▸ **Aim of the task**: The required output is the exact run of lines below that opens at the line with "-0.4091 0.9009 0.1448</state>" and closes at the line with "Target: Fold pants".
* * * * * * *
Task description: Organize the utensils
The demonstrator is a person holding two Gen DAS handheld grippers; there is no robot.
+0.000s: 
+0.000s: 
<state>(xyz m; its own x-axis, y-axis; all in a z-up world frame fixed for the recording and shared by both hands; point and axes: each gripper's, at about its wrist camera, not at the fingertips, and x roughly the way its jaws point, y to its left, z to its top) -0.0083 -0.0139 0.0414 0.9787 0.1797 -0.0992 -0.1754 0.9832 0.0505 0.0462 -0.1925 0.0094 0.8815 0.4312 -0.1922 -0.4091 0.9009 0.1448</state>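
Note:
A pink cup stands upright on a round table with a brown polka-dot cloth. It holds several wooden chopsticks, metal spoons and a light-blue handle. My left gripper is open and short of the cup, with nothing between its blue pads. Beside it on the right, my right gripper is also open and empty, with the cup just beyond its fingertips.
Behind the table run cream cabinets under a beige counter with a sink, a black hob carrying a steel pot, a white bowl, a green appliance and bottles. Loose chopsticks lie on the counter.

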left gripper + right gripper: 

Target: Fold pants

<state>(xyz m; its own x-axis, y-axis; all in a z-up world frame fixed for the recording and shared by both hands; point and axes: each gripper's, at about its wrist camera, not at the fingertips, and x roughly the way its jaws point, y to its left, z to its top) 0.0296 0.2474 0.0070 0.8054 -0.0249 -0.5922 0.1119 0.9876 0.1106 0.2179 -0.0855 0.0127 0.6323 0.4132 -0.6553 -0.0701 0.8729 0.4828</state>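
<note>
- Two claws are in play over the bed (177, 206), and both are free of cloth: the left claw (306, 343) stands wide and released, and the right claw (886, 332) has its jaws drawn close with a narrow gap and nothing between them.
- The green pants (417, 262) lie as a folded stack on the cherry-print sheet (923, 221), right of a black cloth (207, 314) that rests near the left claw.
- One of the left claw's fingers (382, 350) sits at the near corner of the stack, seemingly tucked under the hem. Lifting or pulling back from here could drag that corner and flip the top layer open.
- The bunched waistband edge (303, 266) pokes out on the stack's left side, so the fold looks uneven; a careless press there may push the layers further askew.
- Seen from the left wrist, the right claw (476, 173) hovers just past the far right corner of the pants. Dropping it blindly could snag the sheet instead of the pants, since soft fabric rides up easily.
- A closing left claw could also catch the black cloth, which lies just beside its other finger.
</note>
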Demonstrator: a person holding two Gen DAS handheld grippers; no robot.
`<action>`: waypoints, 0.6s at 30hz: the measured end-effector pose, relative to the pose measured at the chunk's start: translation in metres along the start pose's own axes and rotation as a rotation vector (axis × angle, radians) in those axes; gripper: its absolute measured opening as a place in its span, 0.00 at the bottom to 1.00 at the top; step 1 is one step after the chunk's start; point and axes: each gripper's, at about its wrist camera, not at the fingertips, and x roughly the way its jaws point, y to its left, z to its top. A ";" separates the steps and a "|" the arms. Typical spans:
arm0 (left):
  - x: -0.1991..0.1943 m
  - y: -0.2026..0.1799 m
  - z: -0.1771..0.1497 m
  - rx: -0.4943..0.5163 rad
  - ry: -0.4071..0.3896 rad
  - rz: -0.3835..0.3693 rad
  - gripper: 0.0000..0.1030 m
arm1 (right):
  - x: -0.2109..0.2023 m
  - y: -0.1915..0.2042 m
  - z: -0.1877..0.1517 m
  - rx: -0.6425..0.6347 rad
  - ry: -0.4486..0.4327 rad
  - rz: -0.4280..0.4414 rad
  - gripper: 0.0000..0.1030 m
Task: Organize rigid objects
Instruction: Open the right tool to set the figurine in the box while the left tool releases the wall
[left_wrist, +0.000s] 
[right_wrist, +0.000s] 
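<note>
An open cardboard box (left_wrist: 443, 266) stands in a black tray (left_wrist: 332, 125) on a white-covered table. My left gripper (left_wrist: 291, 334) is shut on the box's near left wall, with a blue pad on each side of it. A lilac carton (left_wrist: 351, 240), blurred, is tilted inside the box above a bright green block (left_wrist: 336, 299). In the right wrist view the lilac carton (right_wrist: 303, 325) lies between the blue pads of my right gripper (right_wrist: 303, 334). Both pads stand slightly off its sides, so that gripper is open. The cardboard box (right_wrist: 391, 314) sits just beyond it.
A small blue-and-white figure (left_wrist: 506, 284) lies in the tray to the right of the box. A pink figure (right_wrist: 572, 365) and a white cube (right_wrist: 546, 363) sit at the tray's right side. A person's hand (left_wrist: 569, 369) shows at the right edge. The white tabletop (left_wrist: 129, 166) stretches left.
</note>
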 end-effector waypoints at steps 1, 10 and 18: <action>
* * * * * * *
▸ **Response to this exercise**:
<state>(xyz m; its own x-axis, y-axis; all in a z-up world frame fixed for the recording and shared by both hands; point and axes: each gripper's, at about its wrist camera, not at the fingertips, and x roughly the way its jaws point, y to its left, z to its top) -0.0083 -0.0139 0.0414 0.9787 0.1797 -0.0992 -0.1754 0.9832 0.0505 0.0462 -0.1925 0.0094 0.8815 0.4312 -0.1922 -0.4091 0.9009 0.1448</state>
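Note:
A pink cup stands upright on a round table with a brown polka-dot cloth. It holds several wooden chopsticks, metal spoons and a light-blue handle. My left gripper is open and short of the cup, with nothing between its blue pads. Beside it on the right, my right gripper is also open and empty, with the cup just beyond its fingertips.
Behind the table run cream cabinets under a beige counter with a sink, a black hob carrying a steel pot, a white bowl, a green appliance and bottles. Loose chopsticks lie on the counter.
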
left gripper + right gripper: 

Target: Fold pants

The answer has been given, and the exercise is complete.